Go through the data from its first line and retype each line, stopping once the line containing "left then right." has been retyped.

BEGIN

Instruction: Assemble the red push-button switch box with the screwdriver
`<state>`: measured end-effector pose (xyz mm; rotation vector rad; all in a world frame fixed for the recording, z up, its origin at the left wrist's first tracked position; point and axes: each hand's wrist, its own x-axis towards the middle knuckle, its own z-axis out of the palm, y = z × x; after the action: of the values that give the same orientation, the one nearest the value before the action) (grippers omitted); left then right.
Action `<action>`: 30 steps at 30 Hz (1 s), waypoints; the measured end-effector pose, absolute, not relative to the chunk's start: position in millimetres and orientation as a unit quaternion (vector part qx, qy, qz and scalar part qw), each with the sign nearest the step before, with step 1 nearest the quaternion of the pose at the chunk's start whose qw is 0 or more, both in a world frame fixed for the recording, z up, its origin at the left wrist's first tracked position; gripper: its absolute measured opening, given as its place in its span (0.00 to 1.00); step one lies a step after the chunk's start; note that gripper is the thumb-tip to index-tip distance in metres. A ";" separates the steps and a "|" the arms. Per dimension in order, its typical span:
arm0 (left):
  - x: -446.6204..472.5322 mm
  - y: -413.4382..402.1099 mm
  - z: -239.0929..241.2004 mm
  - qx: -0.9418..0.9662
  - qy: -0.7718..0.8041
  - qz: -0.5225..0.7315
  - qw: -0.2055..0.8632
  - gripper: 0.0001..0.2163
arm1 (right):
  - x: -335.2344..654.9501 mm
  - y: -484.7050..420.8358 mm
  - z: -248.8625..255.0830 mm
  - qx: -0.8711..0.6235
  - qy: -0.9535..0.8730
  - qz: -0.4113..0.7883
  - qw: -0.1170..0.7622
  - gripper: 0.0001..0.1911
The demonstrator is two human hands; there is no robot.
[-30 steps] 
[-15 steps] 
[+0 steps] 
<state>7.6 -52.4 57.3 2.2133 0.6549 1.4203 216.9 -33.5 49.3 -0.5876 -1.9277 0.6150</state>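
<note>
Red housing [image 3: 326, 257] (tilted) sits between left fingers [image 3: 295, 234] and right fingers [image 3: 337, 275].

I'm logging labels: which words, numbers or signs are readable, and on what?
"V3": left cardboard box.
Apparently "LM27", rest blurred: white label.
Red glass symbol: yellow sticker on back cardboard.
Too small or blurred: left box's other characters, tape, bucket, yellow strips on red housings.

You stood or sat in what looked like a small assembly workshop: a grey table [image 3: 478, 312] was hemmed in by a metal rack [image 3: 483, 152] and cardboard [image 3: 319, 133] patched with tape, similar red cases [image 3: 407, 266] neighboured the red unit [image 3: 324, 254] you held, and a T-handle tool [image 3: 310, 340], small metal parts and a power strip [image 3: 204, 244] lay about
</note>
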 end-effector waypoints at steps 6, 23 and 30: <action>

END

Your solution:
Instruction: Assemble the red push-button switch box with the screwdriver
`<state>`: measured end-effector pose (xyz mm; rotation vector rad; all in a world frame fixed for the recording, z up, its origin at the left wrist's first tracked position; point and axes: each hand's wrist, its own x-axis towards the middle knuckle, its own z-axis out of the palm, y = z × x; after the action: of the values that give the same orientation, the one nearest the value before the action) (grippers omitted); left then right.

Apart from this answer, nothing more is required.